Theory: Neural Networks

Opsimathy commented 6 months ago

Over the weekend, I have been able to study some basics of neural networks, mainly their underlying theories.

Basically, (artificial) neural network (NN) is a model that functions in a similar way to our human brains. They are designed to recognize patterns and solve problems through a network of interconnected nodes, known as neurons. Mathematically, a neural network is represented as a function $f:\mathbb{R}^n\rightarrow\mathbb{R}^m$, where $n$ is the dimension of the input vector $\mathbf{x}$ and $m$ is the dimension of the output vector $\mathbf{y}$.

A neural network typically consists of an input layer, multiple hidden layers, and an output layer. Each layer $l$ contains $N_l$ neurons, and the output of each neuron in a layer is computed as $\mathbf{z}^l = \mathbf{W}^l \mathbf{a}^{l-1} + \mathbf{b}^l$, where $\mathbf{z}^l$ is the vector of linear combinations for layer $l$, $\mathbf{W}^l$ is the weight matrix connecting layer $l-1$ to layer $l$, $\mathbf{a}^{l-1}$ is the activation vector from the previous layer, and $\mathbf{b}^l$ is the bias vector for layer $l$.

The activation vector is then computed by applying a nonlinear activation function $\sigma$ element-wise, i.e., $\mathbf{a}^l = \sigma(\mathbf{z}^l)$. Common activation functions include the sigmoid function $\sigma(x) = 1/(1 + e^{-x})$, the hyperbolic tangent function, and as in the lab, the rectified linear unit (relu) function $\sigma(x) = \max(0, x)$.

The goal of training a neural network is to optimize the weight matrices $\mathbf{W}$ and bias vectors $\mathbf{b}$ to minimize a loss function $\mathcal{L}(\mathbf{y}, \hat{\mathbf{y}})$, where $\mathbf{y}$ is the true output and $\hat{\mathbf{y}}$ is the predicted output.
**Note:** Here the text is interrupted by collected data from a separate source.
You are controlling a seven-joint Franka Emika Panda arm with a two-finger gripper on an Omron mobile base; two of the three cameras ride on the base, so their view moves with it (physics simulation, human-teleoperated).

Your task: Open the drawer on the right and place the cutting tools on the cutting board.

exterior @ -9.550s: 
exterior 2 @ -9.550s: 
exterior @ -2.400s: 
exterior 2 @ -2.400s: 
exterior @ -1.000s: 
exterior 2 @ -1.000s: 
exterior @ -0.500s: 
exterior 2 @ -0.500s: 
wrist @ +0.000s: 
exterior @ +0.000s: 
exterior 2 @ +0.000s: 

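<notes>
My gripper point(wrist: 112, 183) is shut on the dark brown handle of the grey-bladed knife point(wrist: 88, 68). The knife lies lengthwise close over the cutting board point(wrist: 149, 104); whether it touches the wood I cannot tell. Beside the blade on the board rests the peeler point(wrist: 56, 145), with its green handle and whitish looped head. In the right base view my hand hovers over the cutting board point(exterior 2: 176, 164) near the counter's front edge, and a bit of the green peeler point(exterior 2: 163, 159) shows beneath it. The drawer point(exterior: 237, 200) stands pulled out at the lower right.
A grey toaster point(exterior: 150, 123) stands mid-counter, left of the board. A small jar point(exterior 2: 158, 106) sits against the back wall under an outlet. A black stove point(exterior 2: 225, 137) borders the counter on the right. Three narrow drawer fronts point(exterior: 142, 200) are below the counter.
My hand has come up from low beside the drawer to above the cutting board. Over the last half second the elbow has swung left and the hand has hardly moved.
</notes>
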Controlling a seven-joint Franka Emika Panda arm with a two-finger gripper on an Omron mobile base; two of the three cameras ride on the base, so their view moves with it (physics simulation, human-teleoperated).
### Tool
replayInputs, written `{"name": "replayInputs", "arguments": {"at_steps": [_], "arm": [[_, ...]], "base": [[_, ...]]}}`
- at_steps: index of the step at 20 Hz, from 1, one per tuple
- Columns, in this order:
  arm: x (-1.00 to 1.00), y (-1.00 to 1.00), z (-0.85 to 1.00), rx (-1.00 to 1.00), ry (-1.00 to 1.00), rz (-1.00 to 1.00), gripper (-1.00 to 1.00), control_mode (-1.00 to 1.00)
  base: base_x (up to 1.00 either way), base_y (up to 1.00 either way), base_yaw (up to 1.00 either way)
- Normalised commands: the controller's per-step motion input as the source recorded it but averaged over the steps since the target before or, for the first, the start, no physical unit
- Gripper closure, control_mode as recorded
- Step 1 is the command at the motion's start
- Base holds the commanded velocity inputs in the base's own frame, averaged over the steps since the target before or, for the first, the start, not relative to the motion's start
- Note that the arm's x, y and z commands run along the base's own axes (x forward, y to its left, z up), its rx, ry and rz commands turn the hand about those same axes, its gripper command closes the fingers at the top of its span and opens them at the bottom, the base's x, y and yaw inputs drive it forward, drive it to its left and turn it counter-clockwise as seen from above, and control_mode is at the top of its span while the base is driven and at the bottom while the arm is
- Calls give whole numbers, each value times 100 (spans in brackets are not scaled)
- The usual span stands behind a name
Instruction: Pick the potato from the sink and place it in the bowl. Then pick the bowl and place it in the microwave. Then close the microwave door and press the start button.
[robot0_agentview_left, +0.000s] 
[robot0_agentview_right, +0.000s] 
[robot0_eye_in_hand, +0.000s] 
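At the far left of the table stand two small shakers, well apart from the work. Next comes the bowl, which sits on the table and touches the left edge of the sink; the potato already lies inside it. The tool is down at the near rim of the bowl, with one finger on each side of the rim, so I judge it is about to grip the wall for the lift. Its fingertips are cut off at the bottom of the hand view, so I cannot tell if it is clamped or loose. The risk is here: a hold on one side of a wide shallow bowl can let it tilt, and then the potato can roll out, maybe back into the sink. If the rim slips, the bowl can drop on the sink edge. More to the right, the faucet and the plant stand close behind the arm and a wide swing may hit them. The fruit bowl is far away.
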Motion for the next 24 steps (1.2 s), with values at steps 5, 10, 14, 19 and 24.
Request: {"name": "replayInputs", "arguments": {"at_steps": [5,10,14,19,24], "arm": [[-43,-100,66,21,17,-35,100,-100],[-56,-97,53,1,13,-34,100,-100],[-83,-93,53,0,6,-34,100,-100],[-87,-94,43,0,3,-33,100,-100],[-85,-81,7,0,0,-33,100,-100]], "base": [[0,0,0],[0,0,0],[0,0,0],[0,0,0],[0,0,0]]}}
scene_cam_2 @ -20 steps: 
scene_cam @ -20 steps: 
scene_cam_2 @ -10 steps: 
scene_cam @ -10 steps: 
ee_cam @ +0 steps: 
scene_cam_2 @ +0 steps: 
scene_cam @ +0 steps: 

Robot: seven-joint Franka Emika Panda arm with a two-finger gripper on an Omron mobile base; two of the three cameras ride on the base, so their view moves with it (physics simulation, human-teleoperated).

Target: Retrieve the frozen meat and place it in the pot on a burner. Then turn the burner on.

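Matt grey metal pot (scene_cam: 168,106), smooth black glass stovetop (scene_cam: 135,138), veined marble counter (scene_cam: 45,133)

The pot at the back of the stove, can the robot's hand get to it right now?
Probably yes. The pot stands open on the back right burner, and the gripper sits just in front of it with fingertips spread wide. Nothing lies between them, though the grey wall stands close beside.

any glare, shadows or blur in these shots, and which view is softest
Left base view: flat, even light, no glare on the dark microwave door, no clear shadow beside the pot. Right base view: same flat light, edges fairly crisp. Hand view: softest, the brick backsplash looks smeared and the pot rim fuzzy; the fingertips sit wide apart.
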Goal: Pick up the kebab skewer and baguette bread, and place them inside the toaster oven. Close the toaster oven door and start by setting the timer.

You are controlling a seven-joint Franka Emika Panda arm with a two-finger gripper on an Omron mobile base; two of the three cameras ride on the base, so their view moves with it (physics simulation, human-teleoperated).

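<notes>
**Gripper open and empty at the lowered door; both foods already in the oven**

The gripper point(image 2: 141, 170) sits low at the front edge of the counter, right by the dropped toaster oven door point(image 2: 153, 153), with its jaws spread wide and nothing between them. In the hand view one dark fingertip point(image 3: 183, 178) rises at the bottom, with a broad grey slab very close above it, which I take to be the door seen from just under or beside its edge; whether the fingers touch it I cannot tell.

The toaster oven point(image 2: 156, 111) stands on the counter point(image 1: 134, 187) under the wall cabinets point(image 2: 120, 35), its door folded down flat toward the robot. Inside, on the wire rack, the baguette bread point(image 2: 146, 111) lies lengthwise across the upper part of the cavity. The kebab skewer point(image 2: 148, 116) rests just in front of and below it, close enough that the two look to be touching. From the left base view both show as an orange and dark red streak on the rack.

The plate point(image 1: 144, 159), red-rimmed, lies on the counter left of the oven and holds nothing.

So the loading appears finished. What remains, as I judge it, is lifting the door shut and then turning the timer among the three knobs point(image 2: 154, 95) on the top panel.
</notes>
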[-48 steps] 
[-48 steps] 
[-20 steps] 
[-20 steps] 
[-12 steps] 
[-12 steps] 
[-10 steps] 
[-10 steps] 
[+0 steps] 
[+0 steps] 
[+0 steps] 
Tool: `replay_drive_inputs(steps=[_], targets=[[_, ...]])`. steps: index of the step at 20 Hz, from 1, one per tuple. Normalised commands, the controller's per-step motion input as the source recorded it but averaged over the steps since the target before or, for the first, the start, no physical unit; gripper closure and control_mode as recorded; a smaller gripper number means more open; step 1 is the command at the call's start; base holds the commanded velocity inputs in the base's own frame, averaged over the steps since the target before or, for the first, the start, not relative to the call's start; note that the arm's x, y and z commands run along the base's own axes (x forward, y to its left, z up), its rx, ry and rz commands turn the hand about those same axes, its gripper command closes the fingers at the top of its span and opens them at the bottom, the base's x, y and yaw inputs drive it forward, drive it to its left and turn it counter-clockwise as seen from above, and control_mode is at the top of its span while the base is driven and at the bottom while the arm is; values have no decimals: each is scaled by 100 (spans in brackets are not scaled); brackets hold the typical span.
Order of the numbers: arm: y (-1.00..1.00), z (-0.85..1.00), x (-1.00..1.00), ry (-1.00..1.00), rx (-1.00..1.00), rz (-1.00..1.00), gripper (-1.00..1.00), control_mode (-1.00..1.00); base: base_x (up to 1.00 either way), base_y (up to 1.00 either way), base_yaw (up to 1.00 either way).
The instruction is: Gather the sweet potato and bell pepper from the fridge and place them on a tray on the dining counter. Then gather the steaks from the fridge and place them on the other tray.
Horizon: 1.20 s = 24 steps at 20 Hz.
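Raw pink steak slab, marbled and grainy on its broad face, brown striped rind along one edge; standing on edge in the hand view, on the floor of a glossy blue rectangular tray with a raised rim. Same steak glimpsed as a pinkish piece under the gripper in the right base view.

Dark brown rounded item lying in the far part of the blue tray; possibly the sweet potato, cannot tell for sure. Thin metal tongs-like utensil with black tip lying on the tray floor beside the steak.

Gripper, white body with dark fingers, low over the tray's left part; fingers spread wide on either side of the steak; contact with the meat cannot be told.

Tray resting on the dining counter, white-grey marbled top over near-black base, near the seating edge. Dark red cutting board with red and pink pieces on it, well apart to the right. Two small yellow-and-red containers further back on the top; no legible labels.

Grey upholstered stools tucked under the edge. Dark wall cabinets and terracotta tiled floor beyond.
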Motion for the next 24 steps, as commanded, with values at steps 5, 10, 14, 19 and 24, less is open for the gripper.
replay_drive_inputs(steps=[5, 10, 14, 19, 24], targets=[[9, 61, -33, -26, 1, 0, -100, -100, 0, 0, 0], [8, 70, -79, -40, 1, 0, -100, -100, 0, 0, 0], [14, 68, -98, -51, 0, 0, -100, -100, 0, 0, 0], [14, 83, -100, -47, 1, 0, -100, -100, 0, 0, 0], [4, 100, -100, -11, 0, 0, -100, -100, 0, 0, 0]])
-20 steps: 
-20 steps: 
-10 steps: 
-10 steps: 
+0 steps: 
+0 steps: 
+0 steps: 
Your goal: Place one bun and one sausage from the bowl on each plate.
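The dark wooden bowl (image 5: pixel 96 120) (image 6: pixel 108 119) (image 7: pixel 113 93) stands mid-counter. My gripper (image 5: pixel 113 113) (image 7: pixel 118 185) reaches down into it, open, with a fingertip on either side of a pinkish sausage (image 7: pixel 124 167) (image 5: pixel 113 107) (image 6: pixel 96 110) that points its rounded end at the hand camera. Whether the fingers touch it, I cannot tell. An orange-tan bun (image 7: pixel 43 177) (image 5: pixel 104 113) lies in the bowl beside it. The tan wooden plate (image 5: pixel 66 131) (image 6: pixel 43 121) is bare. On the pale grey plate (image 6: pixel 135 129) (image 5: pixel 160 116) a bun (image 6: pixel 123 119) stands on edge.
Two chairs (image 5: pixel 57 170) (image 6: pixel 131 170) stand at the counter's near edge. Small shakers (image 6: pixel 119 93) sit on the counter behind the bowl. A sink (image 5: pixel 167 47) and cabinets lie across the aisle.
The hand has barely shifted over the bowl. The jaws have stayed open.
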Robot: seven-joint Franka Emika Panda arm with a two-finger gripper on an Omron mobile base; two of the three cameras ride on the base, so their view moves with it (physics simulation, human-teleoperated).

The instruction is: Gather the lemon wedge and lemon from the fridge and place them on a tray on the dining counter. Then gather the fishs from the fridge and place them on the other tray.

Common loss functions include the mean squared error for regression tasks and the cross-entropy loss for classification tasks.

The optimization process is typically performed using gradient descent algorithms (and they would have been already introduced by James).

In the next week, I am going to write some original code based on the labs provided, with some specific examples.

Opsimathy commented 6 months ago

Possible examples:

Regression (that would be a natural extension from the Numerical Analysis course)
Number recognition based on MNIST (also mentioned in lab 6 using neural ODEs)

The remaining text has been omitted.